John Sanders (one of the major thinkers for Open Theism) likes Plantinga A LOT. My roommate in college...who basically is a disciple of Sanders agrees and says Plantinga is the most brilliant Christian philosopher of our time.

His brother, Alvin Plantinga is a Social Trinitarian.

These items make me very wary of him...but I don't know what his actual position is. He dubbed &quot;Reformed Epistemology&quot;...which I frankly am a bit rusty on. It seems to be pressuppositional (which I like); but also pomo...which open theists thrive on.


----------



## rembrandt

thanks. I never knew what Social Trinitarianism was until I just did a search for it. It seems quite interesting- although I assume most everybody would go with the relative identity strategy. Hmmm... I might do a post on this to see peoples thoughts. 

Rembrandt


----------



## Coram_Deo

One of my professors here at college did his disertation on Plantinga and from what I hear he is more of a determinist. But for those who are interested in Open Theism this might be of interest. Greg Boyd one of the leading open theists is working on a new idea that will turn Aristotle on his head. He is venturing to show that Aristotle's idea of logic and how indeterminancy is illogical is inncorrect by taking Aristotle's square of logic and turning it into a hexagon in which Logical Inderminancy comes about. This will be some ground made for OVists because it will give them a base to argue from instead of defending arguments thrown at them. 
Blessings,
Michael


----------



## cupotea

Professor David Reiter, my philosophy teacher here at Grand Canyon University, is a huge fan of Alvin Plantinga, though he disagrees with many of his theological views. Reiter is a strict Calvinist in the tradition of John Frame and Van Till. He has met Plantinga one-on-one and says that Plantinga believed that the councils of Doecht went too far. He also believes in some form of libertarian freedom, from what I was able to gather.

Though not a Calvinist, Reiter says that Plantinga does come from a Reformed background. Is that possible?

One thing I've read from Plantinga:
&quot;A self-refutation of naturalism&quot; - A brilliant argument against atheistic naturalism. He shows, following Lewis' argument from reason, that an atheistic naturalist has no reason to trust his cognitive faculties, given the fact that our faculties (given naturalism) exist solely for self-preservation and not for examining or ascertaining truth. Given atheism, why trust our senses at all? Why not believe that our body is seeking our food, while in our mind we are living in a dream-world that makes us feel like everything is happy and hunky-dory?

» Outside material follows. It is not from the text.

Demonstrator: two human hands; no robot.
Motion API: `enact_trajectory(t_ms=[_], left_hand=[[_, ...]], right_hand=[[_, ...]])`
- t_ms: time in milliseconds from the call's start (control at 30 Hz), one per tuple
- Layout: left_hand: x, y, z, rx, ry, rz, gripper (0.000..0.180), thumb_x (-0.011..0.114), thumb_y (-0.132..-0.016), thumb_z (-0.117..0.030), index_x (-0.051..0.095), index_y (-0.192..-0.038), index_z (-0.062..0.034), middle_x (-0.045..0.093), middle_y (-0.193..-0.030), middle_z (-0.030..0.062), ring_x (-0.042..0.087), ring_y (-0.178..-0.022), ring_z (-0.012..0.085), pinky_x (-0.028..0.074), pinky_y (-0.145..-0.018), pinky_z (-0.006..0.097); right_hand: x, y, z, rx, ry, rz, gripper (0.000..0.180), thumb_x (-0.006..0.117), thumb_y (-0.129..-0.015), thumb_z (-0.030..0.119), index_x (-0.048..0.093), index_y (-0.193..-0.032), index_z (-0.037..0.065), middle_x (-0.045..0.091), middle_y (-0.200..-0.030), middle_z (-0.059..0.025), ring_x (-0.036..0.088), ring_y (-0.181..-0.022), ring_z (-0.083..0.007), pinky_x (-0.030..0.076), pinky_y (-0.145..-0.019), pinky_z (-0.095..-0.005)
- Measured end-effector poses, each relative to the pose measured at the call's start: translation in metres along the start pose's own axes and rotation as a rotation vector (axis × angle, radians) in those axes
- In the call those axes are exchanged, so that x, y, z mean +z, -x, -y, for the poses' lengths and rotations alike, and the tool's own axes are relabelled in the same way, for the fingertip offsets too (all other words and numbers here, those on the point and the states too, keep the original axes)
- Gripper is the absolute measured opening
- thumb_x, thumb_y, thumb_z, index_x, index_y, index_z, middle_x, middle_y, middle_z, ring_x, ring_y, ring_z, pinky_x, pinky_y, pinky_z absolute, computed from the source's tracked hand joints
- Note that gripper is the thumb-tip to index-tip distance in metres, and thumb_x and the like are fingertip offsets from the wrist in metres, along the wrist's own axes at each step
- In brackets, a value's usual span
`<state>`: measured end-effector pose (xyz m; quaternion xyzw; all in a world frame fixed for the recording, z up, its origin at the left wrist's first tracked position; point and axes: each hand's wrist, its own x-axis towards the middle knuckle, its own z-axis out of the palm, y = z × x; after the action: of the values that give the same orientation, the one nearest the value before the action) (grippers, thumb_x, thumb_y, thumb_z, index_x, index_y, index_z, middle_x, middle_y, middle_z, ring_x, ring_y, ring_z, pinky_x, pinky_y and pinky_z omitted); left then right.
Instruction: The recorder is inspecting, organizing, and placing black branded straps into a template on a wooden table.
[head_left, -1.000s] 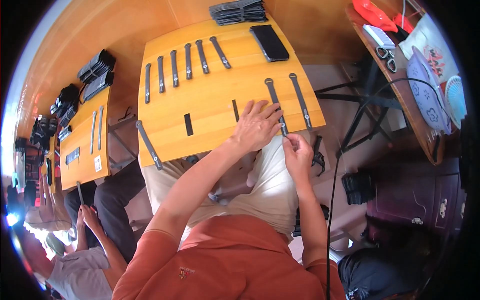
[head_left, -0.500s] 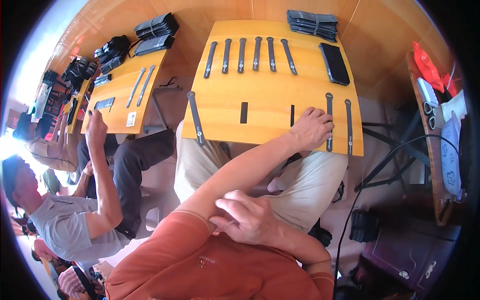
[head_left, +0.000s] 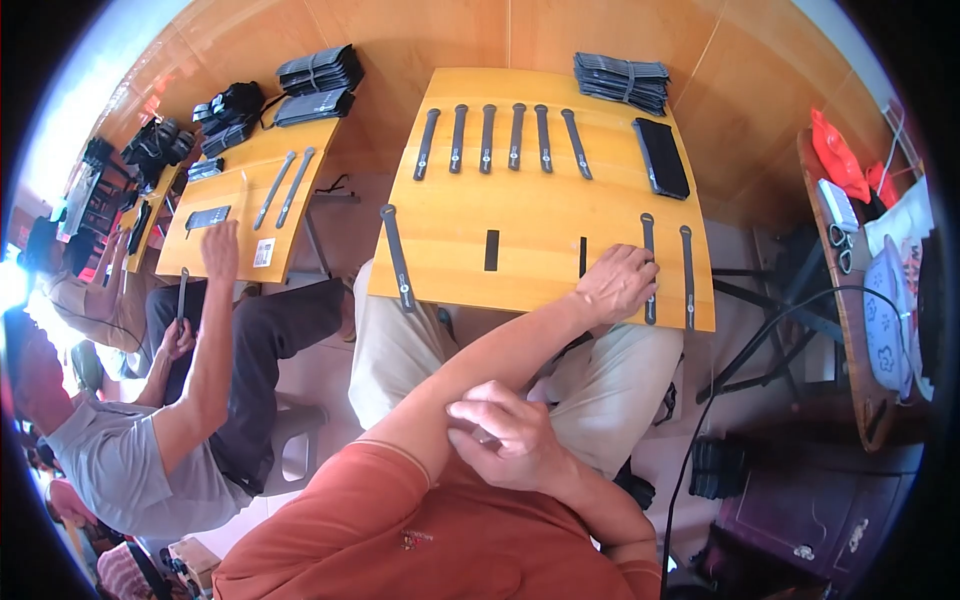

My thoughts on Plantinga: Good philosopher, mediocre theologian.


----------



## RickyReformed

How many Plantingas are there? I have some mp3's (3 to be exact) of messages given at RTS (don't know which RTS) where Alvin Plantinga from Notre Dame was introduced by Ron Nash and in which he gives some lectures on Reformed Epistemology. In the lectures, he says his background is from the CRC. These mp3 messages used to be available at www.wordmp3.com (which I do not endorse since they also sell Auburn Avenue lectures and James Jordan on paedocommunion, i.e. be discerning)

Berith.org has book titled &quot;Paradox and Truth: Rethinking Van Til on the Trinity
by Comparing Van Til, Plantinga, and Kuyper&quot;
by Rev. Ralph Allan Smith, in which the author interacts with Cornelius Plantinga's view on the Trinity. He is the one that is the social trinitarian. The focus of the book deals with developing an apologetic based on the Trinity.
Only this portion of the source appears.